MANILA, Philippines — Only 806 Filipino nurses sought jobs in the United States from January to March this year, LPG-MA party list Representative Arnel Ty said.
The number is lower than the 863 nurses who took the NCLEX (National Council Licensure Examination) during the same period last year, Ty said.
Nevertheless, Ty said statistics from the US National Council of State Boards of Nursing show that among foreign-educated nurses, Filipinos remain the most aggressive jobseekers in American hospitals, clinics and nursing homes.
The lawmaker said 257 Indians, 125 Canadians, 118 Puerto Ricans and 106 South Koreans also took the NCLEX for the first time in the first quarter of this year.

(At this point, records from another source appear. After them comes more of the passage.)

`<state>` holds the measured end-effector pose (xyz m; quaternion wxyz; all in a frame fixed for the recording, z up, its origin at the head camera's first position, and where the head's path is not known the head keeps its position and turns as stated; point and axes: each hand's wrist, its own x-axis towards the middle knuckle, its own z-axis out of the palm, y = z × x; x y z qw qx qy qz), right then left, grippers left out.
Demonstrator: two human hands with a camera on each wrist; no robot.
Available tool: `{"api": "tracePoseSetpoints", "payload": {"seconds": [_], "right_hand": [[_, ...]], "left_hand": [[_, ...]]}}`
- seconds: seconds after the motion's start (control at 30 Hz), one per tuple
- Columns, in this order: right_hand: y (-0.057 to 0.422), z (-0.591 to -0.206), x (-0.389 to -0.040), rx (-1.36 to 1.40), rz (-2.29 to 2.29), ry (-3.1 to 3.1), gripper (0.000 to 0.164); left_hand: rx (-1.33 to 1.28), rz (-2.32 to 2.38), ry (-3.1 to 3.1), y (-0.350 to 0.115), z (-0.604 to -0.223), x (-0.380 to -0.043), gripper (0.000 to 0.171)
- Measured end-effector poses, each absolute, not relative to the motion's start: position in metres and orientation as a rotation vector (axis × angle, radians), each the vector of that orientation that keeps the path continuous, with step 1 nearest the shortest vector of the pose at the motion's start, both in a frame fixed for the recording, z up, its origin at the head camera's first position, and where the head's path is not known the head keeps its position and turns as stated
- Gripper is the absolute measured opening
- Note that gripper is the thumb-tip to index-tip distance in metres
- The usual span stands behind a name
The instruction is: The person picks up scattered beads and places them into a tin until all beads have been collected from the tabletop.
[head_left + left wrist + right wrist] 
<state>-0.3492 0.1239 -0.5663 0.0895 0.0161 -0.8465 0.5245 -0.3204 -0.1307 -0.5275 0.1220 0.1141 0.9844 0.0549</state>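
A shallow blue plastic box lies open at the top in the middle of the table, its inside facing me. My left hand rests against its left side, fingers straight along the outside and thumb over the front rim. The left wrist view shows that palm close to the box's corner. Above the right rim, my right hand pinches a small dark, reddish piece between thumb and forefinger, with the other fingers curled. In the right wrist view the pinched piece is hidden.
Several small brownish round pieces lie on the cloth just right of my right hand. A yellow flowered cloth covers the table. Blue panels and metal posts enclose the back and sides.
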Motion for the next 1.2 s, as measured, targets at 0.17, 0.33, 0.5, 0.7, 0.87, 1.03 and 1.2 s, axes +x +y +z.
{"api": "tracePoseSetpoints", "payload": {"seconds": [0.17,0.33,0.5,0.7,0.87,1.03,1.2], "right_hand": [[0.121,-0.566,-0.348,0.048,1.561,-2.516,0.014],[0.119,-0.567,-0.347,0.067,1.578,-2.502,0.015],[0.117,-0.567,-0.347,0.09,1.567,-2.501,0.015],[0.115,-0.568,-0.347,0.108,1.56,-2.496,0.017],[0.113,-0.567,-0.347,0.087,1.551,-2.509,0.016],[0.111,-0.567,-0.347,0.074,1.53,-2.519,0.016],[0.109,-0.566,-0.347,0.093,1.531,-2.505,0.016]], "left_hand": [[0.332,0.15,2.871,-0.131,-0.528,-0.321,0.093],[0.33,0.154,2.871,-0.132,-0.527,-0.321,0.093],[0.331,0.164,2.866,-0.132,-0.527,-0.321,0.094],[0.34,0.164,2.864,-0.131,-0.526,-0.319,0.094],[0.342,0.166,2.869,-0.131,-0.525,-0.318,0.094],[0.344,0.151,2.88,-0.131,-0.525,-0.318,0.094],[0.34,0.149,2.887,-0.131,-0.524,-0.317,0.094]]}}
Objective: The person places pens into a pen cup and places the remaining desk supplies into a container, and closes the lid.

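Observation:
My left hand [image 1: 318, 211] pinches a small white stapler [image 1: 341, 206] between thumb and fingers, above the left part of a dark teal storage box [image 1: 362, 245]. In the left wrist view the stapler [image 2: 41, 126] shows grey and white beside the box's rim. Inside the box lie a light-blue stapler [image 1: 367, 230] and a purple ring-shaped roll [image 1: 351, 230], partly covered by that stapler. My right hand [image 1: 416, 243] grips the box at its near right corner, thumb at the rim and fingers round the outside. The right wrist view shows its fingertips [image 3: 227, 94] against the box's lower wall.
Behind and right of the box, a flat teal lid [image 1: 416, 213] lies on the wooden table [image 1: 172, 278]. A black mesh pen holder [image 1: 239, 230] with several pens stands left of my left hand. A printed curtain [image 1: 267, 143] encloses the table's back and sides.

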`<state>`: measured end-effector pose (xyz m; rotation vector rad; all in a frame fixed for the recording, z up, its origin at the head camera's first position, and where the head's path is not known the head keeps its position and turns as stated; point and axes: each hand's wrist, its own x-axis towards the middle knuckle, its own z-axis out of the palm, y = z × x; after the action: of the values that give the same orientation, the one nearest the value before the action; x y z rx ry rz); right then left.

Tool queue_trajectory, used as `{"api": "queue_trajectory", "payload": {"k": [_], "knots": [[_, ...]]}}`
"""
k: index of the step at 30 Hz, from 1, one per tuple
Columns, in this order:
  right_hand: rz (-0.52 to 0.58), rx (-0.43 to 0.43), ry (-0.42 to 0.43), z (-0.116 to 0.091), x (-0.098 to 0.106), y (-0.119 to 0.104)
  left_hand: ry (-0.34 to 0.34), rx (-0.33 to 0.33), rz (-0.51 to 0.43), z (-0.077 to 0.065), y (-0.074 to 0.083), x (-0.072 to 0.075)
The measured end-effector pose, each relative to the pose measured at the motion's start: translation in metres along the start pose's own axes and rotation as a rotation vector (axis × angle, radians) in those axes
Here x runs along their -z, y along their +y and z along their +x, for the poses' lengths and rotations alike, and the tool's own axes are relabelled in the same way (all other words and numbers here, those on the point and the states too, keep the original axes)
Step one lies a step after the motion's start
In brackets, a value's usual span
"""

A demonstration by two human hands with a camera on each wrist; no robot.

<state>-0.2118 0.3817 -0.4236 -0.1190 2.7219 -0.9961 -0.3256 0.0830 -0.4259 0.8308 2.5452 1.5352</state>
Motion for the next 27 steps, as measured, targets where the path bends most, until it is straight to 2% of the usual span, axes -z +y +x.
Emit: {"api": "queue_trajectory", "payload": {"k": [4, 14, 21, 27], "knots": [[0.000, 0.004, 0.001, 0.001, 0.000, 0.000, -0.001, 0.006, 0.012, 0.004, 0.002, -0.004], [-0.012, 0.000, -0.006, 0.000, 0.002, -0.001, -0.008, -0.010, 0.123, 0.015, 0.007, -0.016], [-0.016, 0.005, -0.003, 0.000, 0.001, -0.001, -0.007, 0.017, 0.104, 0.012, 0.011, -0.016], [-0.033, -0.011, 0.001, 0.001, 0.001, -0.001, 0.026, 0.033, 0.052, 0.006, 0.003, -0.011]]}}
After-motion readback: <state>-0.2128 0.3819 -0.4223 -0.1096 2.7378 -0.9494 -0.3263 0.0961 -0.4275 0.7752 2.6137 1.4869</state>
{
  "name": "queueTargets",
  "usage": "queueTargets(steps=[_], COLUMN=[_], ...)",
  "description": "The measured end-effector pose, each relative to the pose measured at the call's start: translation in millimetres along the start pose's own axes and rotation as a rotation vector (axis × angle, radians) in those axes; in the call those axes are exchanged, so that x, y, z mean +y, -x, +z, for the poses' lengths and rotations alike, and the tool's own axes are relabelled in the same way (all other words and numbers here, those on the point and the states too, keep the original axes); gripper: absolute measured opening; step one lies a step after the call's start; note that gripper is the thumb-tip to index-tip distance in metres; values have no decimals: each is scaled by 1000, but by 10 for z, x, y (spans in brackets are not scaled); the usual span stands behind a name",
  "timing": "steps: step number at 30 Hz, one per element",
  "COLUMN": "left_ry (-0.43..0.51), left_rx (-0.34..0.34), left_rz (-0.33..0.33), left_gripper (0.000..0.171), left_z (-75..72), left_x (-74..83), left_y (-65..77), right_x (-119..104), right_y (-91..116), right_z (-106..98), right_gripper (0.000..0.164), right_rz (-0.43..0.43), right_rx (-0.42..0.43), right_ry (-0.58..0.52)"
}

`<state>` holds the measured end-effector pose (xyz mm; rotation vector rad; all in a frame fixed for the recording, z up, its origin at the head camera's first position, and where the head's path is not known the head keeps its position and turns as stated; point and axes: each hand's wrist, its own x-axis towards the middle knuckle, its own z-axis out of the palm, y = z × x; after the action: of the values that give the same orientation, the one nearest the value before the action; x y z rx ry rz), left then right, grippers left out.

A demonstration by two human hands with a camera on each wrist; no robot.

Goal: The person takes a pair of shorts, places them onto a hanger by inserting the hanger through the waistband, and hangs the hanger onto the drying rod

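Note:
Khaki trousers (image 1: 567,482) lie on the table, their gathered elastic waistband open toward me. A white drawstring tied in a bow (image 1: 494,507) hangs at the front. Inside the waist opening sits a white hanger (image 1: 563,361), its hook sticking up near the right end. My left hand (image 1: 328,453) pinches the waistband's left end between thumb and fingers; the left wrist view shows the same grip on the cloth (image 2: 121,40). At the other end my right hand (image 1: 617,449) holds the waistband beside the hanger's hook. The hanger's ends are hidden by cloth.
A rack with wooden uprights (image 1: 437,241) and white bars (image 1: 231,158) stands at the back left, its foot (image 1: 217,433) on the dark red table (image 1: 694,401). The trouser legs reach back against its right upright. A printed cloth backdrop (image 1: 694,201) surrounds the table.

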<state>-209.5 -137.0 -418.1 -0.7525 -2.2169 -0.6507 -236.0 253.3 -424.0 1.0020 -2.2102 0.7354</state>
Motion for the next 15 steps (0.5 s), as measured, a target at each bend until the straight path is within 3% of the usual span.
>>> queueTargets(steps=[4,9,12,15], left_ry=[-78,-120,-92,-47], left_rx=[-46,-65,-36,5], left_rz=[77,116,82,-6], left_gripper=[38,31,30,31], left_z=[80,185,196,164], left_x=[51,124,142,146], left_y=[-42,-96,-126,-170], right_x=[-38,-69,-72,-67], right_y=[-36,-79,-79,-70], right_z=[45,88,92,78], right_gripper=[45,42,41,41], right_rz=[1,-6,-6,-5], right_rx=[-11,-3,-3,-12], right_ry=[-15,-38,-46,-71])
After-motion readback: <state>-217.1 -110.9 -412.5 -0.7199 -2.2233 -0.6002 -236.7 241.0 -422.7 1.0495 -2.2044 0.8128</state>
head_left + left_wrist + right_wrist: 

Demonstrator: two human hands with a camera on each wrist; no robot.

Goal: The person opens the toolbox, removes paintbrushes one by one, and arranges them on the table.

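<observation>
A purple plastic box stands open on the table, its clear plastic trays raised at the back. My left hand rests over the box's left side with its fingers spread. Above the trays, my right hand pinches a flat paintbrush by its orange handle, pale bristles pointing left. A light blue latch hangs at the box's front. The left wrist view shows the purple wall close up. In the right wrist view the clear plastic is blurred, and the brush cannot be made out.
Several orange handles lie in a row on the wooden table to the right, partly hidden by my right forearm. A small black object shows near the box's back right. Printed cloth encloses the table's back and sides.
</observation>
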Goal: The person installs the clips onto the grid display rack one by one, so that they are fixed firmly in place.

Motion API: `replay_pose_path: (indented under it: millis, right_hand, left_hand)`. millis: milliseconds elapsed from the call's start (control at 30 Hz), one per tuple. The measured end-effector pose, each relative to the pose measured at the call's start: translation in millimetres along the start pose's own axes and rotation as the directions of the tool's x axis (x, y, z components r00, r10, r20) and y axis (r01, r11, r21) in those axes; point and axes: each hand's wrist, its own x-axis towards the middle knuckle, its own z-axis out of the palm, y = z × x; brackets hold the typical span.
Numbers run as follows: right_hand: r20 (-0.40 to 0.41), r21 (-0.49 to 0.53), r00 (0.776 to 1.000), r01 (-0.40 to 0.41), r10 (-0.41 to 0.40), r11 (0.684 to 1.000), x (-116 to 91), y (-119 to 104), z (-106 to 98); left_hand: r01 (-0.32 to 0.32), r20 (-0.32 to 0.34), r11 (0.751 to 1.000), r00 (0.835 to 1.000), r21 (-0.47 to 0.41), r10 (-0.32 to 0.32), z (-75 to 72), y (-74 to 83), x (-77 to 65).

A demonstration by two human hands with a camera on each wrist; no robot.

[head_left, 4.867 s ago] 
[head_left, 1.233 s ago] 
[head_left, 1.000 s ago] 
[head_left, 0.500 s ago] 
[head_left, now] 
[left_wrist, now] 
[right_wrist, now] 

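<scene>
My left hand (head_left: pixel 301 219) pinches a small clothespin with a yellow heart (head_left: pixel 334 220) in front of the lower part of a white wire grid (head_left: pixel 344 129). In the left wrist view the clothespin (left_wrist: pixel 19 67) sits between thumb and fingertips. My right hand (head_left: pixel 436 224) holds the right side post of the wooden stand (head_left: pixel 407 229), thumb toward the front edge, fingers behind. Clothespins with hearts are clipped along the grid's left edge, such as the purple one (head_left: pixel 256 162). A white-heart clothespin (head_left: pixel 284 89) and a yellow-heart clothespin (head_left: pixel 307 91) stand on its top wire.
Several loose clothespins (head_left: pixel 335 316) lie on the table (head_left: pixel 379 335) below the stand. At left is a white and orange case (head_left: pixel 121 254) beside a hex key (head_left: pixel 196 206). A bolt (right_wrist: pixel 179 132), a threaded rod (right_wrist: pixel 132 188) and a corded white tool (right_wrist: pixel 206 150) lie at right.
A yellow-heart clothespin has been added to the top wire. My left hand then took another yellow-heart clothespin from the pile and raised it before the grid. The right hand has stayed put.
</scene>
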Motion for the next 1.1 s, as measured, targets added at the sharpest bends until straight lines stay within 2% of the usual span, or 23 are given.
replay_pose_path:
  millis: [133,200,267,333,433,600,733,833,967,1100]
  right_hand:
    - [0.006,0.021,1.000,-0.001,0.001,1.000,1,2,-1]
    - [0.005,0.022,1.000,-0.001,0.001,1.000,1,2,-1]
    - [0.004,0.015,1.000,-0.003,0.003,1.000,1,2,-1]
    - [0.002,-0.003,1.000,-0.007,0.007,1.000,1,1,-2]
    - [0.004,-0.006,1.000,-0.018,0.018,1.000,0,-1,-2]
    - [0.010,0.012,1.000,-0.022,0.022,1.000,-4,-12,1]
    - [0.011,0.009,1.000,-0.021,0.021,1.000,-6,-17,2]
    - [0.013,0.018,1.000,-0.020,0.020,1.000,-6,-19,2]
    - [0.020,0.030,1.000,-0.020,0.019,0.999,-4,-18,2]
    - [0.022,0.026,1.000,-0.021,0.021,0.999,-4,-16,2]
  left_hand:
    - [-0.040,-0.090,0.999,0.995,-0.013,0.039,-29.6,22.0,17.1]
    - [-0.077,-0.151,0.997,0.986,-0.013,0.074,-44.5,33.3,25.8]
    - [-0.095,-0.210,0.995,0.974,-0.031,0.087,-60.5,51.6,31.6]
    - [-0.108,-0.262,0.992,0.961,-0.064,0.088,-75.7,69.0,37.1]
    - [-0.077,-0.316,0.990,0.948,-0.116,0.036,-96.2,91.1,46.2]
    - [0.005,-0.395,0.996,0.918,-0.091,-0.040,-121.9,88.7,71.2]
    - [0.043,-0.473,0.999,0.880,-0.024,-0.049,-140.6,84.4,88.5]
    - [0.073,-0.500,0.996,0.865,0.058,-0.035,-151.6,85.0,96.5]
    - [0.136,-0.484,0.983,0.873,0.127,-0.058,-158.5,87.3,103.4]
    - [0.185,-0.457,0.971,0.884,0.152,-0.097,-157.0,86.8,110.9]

“We are still cautiously optimistic that the US Patient Protection and Affordable Care Act, or Obamacare, will eventually help revive America’s demand for Filipino nurses,” Ty said.
Obamacare is expected to increase by some 10 percent the number of insured Americans potentially seeking health care, a rise seen to help stimulate demand for foreign nurses, pharmacists, physical therapists, medical technologists, radiologists, and speech pathologists, he said.
Ty urged the government to tap other foreign labor market, such as Japan and the Middle East, to give jobs to what he estimated are 320,000 idle nurses.
Last year, only 3,673 Filipino nurses took the NCLEX for the first time, or just 17 percent of the record-high 21,499 who took the exam in 2007, the height of the nursing boom.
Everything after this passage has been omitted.